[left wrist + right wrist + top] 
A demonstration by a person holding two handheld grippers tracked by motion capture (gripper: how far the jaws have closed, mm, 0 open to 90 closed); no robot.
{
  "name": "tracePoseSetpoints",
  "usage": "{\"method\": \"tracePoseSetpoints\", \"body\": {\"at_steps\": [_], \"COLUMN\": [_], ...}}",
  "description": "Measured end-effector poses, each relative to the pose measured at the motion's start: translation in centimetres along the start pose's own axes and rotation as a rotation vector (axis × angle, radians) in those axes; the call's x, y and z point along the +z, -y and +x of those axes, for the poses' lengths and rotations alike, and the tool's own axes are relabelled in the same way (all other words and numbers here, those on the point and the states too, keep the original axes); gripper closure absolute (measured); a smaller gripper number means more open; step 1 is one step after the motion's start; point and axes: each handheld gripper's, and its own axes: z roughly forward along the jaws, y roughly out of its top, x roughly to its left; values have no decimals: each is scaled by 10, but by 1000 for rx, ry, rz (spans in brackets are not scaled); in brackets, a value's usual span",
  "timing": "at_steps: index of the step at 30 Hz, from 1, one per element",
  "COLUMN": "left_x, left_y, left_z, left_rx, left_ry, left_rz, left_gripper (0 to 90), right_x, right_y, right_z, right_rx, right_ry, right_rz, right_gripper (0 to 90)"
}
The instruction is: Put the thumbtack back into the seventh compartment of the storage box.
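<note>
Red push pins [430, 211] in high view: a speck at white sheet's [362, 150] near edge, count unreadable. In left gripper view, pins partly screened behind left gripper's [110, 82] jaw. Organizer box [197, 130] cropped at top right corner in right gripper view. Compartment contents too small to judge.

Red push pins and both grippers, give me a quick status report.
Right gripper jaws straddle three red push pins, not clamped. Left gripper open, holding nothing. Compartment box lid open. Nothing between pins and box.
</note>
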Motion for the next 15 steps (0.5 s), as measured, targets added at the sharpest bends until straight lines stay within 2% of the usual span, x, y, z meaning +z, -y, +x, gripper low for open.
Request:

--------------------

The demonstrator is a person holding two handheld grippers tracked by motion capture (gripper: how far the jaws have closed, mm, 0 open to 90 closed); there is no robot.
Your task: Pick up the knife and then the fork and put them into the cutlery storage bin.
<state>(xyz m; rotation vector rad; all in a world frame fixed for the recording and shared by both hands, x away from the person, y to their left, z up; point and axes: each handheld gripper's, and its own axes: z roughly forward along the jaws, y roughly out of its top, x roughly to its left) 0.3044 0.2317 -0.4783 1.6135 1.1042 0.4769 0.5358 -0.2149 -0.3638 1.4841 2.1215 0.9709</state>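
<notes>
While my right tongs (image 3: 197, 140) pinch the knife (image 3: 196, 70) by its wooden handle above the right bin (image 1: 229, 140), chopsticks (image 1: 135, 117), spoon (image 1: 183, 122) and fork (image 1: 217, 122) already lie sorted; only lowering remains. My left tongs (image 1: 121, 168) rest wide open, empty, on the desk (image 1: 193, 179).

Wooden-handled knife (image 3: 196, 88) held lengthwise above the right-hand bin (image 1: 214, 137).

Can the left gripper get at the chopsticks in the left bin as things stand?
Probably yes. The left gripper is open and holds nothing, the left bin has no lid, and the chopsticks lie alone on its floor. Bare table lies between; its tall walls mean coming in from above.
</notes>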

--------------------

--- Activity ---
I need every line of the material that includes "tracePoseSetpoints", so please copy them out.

--- Answer space ---
  "name": "tracePoseSetpoints",
  "usage": "{\"method\": \"tracePoseSetpoints\", \"body\": {\"at_steps\": [_], \"COLUMN\": [_], ...}}",

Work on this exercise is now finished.